### Work instruction:
Each line below needs to be duplicated without alteration.

### Data block:
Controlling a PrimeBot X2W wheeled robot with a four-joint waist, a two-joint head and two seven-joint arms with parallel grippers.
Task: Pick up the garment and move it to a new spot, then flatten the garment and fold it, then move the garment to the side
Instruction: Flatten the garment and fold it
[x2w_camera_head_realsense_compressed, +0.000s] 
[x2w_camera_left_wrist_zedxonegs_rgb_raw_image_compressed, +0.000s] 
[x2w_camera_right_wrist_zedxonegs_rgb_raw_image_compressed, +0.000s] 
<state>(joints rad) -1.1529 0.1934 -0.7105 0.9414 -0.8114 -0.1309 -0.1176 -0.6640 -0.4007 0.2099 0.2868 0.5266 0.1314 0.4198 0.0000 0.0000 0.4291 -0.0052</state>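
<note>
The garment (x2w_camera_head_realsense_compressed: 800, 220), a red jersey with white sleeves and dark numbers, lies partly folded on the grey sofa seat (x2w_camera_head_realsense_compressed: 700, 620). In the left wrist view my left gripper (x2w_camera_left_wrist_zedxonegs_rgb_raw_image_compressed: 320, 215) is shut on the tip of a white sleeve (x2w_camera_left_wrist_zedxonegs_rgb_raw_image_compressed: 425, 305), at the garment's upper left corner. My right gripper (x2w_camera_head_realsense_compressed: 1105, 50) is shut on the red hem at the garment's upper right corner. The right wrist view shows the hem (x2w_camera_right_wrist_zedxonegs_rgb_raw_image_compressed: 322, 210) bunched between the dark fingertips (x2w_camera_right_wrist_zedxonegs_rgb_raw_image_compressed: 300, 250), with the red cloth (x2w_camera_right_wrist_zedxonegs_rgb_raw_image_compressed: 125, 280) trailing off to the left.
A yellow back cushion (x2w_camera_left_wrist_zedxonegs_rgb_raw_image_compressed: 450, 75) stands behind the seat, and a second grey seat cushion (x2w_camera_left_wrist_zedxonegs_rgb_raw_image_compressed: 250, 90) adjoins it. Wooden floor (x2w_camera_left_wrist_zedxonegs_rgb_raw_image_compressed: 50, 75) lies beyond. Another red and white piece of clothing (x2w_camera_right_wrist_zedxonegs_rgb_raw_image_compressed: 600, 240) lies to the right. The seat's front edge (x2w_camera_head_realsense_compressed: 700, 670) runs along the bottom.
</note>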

### Task answer:
Controlling a PrimeBot X2W wheeled robot with a four-joint waist, a two-joint head and two seven-joint arms with parallel grippers.
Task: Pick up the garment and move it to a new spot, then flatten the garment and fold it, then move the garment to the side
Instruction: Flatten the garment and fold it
[x2w_camera_head_realsense_compressed, +0.000s] 
[x2w_camera_left_wrist_zedxonegs_rgb_raw_image_compressed, +0.000s] 
[x2w_camera_right_wrist_zedxonegs_rgb_raw_image_compressed, +0.000s] 
<state>(joints rad) -1.1529 0.1934 -0.7105 0.9414 -0.8114 -0.1309 -0.1176 -0.6640 -0.4007 0.2099 0.2868 0.5266 0.1314 0.4198 0.0000 0.0000 0.4291 -0.0052</state>
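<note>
The garment (x2w_camera_head_realsense_compressed: 800, 220), a red jersey with white sleeves and dark numbers, lies partly folded on the grey sofa seat (x2w_camera_head_realsense_compressed: 700, 620). In the left wrist view my left gripper (x2w_camera_left_wrist_zedxonegs_rgb_raw_image_compressed: 320, 215) is shut on the tip of a white sleeve (x2w_camera_left_wrist_zedxonegs_rgb_raw_image_compressed: 425, 305), at the garment's upper left corner. My right gripper (x2w_camera_head_realsense_compressed: 1105, 50) is shut on the red hem at the garment's upper right corner. The right wrist view shows the hem (x2w_camera_right_wrist_zedxonegs_rgb_raw_image_compressed: 322, 210) bunched between the dark fingertips (x2w_camera_right_wrist_zedxonegs_rgb_raw_image_compressed: 300, 250), with the red cloth (x2w_camera_right_wrist_zedxonegs_rgb_raw_image_compressed: 125, 280) trailing off to the left.
A yellow back cushion (x2w_camera_left_wrist_zedxonegs_rgb_raw_image_compressed: 450, 75) stands behind the seat, and a second grey seat cushion (x2w_camera_left_wrist_zedxonegs_rgb_raw_image_compressed: 250, 90) adjoins it. Wooden floor (x2w_camera_left_wrist_zedxonegs_rgb_raw_image_compressed: 50, 75) lies beyond. Another red and white piece of clothing (x2w_camera_right_wrist_zedxonegs_rgb_raw_image_compressed: 600, 240) lies to the right. The seat's front edge (x2w_camera_head_realsense_compressed: 700, 670) runs along the bottom.
</note>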

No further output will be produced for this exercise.